With more than 400 customers across multiple sectors, Bizongo is an online packing market, with over 860 million packings shipped to date. With customers using their Business to Business (B2B) supply chain and vendor management systems, Bizongo has disclosed almost 2.5 million (643Gb) data files that contain names, addresses, billing numbers, and customer payment information, with Amazon, Flipkart, Myntra, Swiggy and Zomato being some of their prime customers. 

A malfunctioning Amazon Web Services (AWS) S3 bucket operated by Bizongo was indeed the cause of the data leak as per the security team of Website Planet. There were two kinds of files in the bucket — customer bills and dispatch labeling. 

In a blog post, the Website Planet wrote, “With clear examples of branded shipping labels and customer receipts, finding the owner of the breached database was reasonably straightforward. All of the exposed data was identified as accurate, with the data belonging to real individuals.” 

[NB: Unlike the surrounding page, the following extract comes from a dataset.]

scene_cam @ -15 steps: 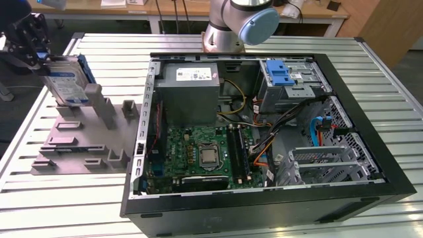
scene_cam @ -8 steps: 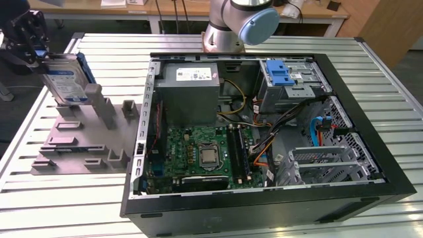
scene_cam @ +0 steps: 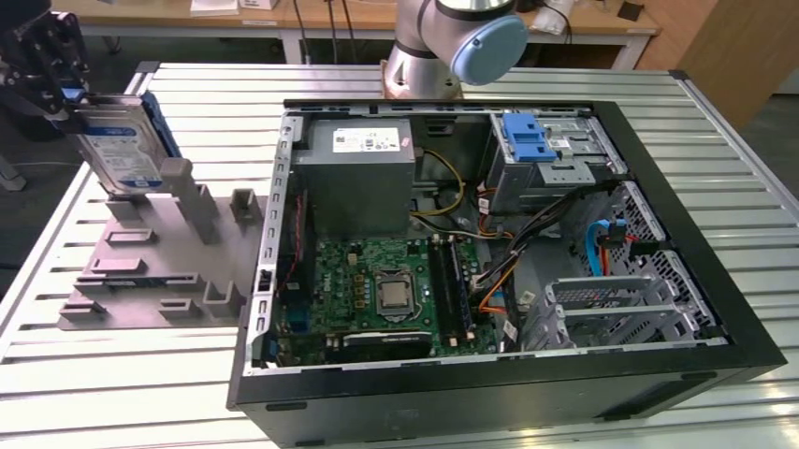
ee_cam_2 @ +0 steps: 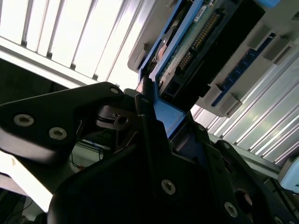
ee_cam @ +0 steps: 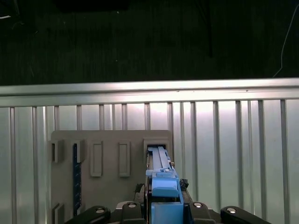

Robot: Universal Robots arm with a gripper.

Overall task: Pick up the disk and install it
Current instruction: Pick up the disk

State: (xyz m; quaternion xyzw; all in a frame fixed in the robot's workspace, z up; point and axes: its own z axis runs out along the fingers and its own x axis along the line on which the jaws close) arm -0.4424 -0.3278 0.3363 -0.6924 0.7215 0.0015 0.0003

The exact period during which this data wasn’t secured is currently unclear. The team, nevertheless, noted that the violation was detected and registered on 30 December 2020. While Bizongo has never responded to this data breach, on 8 January 2021, when the breach was closed, the website planet security staff revised the bucket anyway. 

Although the Indian data security legislation has not been enforced yet, Bizongo remains guilty of almost any misreporting of personal data. Affected individuals have a legitimate right to pursue civil proceedings and reimbursement. 

Any Indian company or packaging provider using the Bizongo platform also faces the possibility of this infringement affecting them. Concerned parties should seek further clarification from Bizongo themselves on their data and this violation. Since they cannot be sure if non-ethical attackers and fraudsters access unsecured data. However, the information leaked is likely to be detected, so users should be mindful of a variety of risks. 

“We take data security very seriously and implement best security practices to keep our and our customer data secure. We have taken strong measures to prevent such accidental misconfiguration from happening in the future,” the Bizongo added.